Myopic move from the 'party of no'
Q: Having failed to stop health care reform, Republican leaders have vowed to make repealing it their rallying cry in the November elections. What lessons could they draw from political history and the experience of leaders in other fields?
It speaks volumes about the state of the Republican Party that none of its House members voted for health care reform. The GOP seems to have embraced an obstructionist identity as the so-called "party of no." This helps no one.
We can't build a society or nation that way. The bulk of the blame belongs to the leadership of the Republican party. They've done little else during this process but object and lay down obstacles. Where were their ideas? Why didn't they offer something constructive to the debate early in the process? Is this a perfect plan? No. Can this be improved on? Absolutely. And now that the bill has passed in the House, the GOP leadership has declared its next step in its strategy -- a repeal campaign.
We've been down this path before on major social legislation in the United States. The Social Security, Civil Rights, and Medicare acts were all strenuously opposed and lambasted as catastrophes in the making. Fortunately, fearful opposition didn't stop the passage of those important measures, just as the rowdy town-hall meetings and outlandish statements of the past year didn't keep this health care bill from passing.
In the case of the Social Security Act, Franklin Roosevelt fought off fierce opposition and stuck to his determination to create a safety net for those in need. Remember, the act wasn't passed until 1935, two years after he took office. In contrast, consider that it has taken just over one year to gain a victory on health care reform and yet many people have complained that the fight has dragged on interminably. Good leaders know the value of patience.
Look at the Civil Rights Act of 1964. Another president, this time Lyndon Johnson, was committed to doing what he felt was right for the country, despite the political costs. One of the leaders of Johnson's own party, Democratic Sen. Richard Russell of Georgia, said of the Civil Rights Act, "We will resist to the bitter end any measure or any movement which would have a tendency to bring about social equality and intermingling and amalgamation of the races in our [Southern] states." As Johnson said at the time, he knew that by supporting civil rights, he was handing the South to the Republican Party. He proved to be correct in that prophecy. Still, no one would argue today, 46 years later, that passing the Civil Rights Act wasn't the right thing to do.
You can even take the case of Richard Nixon when he decided to visit China. Here was the old Cold War Warrior who, to the dismay of many other old anti-Communists, reached out to one of our major foes. But Nixon took this major step because he sensed that the time was right to do so, though he faced criticism for it.
It would have been good to see some of the Republicans in Congress show some political courage by at least taking part in, if not leading, the effort to reform health care. And now we're hearing talk of repeal, as well as the argument that health insurance should not be mandated by the federal government; in fact, some states' attorneys general say they intend to fight the health care bill on that basis. The counterpoint is that every adult who wants to drive is required to get auto insurance. The anti-mandate argument just doesn't hold up, especially when we're talking about something as crucial as the basic health needs of millions of Americans.
The U.S. Chamber of Commerce also is opposed to the reform, and this is a myopic view.
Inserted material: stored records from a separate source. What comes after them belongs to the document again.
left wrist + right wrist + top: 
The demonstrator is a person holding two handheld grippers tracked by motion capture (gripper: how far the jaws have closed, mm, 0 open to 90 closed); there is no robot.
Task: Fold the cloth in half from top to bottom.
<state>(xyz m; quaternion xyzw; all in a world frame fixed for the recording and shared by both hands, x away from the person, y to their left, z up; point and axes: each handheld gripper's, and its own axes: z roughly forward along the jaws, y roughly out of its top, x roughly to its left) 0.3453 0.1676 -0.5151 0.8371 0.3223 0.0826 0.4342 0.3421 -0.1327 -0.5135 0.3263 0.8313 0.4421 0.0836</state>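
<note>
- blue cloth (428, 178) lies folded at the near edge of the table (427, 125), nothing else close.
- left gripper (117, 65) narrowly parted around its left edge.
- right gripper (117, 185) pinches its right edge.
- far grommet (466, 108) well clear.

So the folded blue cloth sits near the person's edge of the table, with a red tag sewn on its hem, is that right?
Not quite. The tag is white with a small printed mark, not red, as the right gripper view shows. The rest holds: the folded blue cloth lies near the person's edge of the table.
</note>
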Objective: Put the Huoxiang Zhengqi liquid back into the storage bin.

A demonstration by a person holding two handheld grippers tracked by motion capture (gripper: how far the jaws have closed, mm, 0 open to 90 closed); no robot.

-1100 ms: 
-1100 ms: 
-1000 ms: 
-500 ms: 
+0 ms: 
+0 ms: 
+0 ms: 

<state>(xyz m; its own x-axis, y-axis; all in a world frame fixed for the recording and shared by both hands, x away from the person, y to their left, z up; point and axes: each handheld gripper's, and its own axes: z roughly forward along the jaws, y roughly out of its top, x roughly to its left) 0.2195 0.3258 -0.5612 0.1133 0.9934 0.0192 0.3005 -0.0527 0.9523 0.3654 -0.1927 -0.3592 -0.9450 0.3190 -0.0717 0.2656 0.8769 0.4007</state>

The chamber should regard this as a competitive issue, as a way to develop our human capital. Even if businesses lose some money in the short term because of the reform, they'll benefit overall because it will reduce absenteeism and increase productivity. If health care wasn't available to everyone, and if your company didn't offer a decent health plan, you would run the risk of losing out on the most talented job candidates. Why would they want to work for you if your competitors offered good plans?
In principle, for improving the health - physical, economic, and otherwise - of the United States, this overdue reform is the right move.